Buna rağmen CHP merkezli bu linç girişiminde, elbette ki yalnız ve gariban değildir.
Şimdi de “Öğretmenleri sürüyorsun” yalanını çıkardılar ve yaydılar.
Bilmeyen de zannedecek ki Yusuf Tekin, bakan olarak binlerce öğretmeni sırf kendisi gibi düşünmediği için sürüyor!
Bu, yalanın yakasının açılmamışıdır…
Birilerinin şahıslarına münhasır özerklik alanlarına dokundu!
Ülkenin her okulu ve her öncecisi eşit şartlara tabii olacak.
Kimsenin, vatandaşlık noktasında başkasına karşı rüçhan hakkı olmayacak…
Her şehirde belli okullar, yalnızca seçkinlere mahsus olsun, ayrıcalıklı sınıf, o okulların alamet-i farikası sayılsın.
Yusuf Tekin ise, özetle şunu dedi:
“Öğretmenler, belli süre görev yaptığı okuldan başka bir okula tayin edilmeli.”
Özel okulları kapsamıyor bu uygulama…
Bu ülkede, kendini elitzmin fahri konsolosu gören kimileri çocuğunu zaten devlet okuluna gönderiyor ki…
Yusuf Tekin, bile isteyerek arı kovanına çomak değil; doğrudan doğruya devletin parmağını kolunu soktu.
CHP’nin birazcık kurumsal hafızası ve düzgün bir arşivi olsaydı; şu soruyla karşılaşacaktı:
O Yusuf Tekin, nasıl cemaat ve tarikatların hamisidir ki, vaktiyle FETÖ’nün boğmak için can attığı bir isimdi?
Bu yazıyı, sırf hemşerilik asabiyetiyle yazmıyorum.
Yusuf Tekin’in yapmak için murat ettiği şeylerin, bu milletin yararına olacağına bütün kalbimle inanıyorum.
Türkiye, bunca devasa projeleri kuvveden fiile geçiren bir hükümet eliyle idare edilmektedir.
Kimsenin kuşkusu olmasın ki Milli Eğitim Bakanı Yusuf Tekin, o külliyenin anlamlı bir cüzüdür.
Ülke yönetiminde, hiç bir şey rüzgarın önündeki yaprak misali değildir.
Siz MHP Lideri Devlet Bahçeli’nin, niye ülkenin istikbali uğruna canı pahasına cenk ettiğini hiç düşündünüz mü?
Allah acil şifa versin.
Sırrı Süreyya Önder sizce neyin peşindeydi?

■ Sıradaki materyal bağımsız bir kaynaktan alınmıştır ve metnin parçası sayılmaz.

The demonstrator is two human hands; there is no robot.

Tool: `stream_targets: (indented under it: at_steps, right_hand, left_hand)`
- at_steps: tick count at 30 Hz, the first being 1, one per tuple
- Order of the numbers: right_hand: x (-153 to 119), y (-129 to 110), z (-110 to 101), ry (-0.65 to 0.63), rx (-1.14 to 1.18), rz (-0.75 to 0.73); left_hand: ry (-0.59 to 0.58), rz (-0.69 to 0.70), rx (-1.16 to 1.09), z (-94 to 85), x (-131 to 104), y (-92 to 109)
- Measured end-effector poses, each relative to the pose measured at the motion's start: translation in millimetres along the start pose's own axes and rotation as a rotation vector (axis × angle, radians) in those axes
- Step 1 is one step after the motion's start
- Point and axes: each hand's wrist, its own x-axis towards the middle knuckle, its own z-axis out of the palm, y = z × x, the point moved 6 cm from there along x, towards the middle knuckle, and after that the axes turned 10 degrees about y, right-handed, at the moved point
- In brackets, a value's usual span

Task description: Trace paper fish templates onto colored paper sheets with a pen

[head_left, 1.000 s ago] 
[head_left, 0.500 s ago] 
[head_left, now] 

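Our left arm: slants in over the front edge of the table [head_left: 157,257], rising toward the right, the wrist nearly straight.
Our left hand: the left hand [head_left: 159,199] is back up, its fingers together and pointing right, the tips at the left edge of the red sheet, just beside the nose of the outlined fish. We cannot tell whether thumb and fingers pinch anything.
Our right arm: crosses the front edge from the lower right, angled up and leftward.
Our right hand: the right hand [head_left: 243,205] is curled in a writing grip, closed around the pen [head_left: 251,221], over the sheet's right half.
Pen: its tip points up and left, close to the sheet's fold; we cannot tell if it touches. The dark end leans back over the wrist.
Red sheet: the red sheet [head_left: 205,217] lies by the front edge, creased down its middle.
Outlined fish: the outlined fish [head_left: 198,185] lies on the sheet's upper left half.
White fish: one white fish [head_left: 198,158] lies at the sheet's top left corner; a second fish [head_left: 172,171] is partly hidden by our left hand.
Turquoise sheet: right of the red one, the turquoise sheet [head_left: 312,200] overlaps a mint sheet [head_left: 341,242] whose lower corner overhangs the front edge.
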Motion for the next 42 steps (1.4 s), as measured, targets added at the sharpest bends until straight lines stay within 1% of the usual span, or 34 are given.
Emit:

Kişisel ikbal ve çıkarlarını vatanın önünde tutan kimseler, elbette ki bağımsız Türkiye ülküsünü bilemez…
Zaten yapamaz da… Söz gelimi CHP, Trabzonlu bir bakana tıpkı Yusuf Tekin’e saldırdığı gibi saldırmaya kalksaydı; gök kubbe o CHP’nin başına yıkılırdı.
Yusuf Tekin Erzurumlu ya…
Biliyorlar ki yalnızdır, sahipsizdir, garibandır.
Hadi oradan hadsizler…
Kimin menzili nereye kadardır diye merak ediyorsanız…
İşte Halep orada, arşın da burada…
Bu şehir, vaktiyse Mustafa Kemal Atatürk’ü müstevlilere teslim etmemiş bir şehir.
Mazisinde yiğitlik, cömertlik ve hamiyetperverlik var yani…
Yusuf Tekin de mademki aynı yolun yolcusu:
Yerlilik ve millilik…
O artık bu sine-i millete emanettir.